What you will do:
Output the lines below exactly, please, from the first line until the line with "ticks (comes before", counting both.
==== Dataset extract ====
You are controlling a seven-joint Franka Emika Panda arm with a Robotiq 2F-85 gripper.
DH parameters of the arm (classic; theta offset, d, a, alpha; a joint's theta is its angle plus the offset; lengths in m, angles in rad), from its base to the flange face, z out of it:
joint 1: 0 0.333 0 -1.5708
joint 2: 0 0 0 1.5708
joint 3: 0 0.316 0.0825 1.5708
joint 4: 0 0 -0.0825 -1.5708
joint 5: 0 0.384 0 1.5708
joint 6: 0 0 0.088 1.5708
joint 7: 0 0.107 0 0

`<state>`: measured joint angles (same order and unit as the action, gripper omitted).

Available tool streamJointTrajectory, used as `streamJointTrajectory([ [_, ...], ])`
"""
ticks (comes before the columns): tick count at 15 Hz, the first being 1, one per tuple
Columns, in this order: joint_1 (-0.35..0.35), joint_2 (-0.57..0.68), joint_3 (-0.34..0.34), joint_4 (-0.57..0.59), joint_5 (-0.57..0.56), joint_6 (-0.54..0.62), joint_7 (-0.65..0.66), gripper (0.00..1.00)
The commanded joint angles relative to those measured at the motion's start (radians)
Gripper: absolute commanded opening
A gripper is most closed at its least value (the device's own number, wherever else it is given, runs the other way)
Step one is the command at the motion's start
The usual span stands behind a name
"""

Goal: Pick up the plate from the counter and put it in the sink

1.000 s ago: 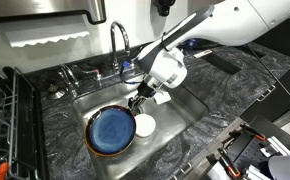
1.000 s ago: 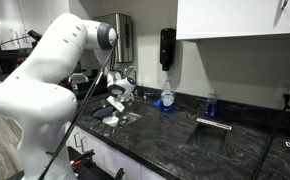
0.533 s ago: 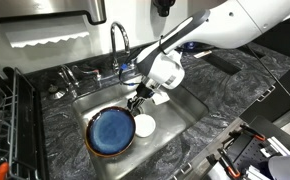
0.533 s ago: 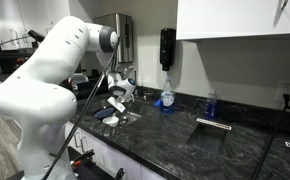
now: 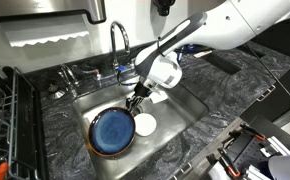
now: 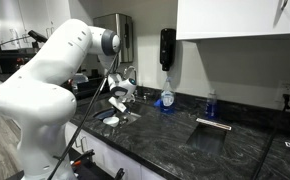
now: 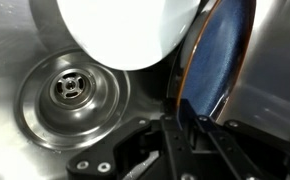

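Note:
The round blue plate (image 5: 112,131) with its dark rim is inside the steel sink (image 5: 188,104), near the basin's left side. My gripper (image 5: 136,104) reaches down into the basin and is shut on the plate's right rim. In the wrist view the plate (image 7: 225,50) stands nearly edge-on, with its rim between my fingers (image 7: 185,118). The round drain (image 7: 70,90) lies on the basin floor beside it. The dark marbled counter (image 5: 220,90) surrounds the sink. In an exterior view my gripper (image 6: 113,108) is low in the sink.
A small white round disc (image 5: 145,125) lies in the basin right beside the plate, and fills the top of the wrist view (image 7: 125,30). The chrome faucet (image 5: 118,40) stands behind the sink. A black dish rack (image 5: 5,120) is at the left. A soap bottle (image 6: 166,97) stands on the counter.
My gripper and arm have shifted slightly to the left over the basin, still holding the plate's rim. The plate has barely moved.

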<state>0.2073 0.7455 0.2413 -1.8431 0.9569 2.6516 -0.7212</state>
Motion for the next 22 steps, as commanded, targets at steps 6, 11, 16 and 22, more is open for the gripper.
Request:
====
Output below:
You are controlling a seven-joint Franka Emika Panda arm with a Robotiq 2F-85 gripper.
DH parameters of the arm (classic; theta offset, d, a, alpha; a joint's theta is its angle plus the offset; lengths in m, angles in rad), from its base to the flange face, z out of it:
joint 1: 0 0.333 0 -1.5708
joint 2: 0 0 0 1.5708
joint 3: 0 0.316 0.0825 1.5708
joint 4: 0 0 -0.0825 -1.5708
joint 5: 0 0.384 0 1.5708
joint 6: 0 0 0.088 1.5708
joint 7: 0 0.107 0 0

`<state>`: measured joint angles (same order and unit as the action, gripper omitted).

Available tool streamJointTrajectory, used as `streamJointTrajectory([ [_, ...], ])`
"""
ticks (comes before the columns): tick count at 15 Hz, the first being 1, one per tuple

The output above is complete.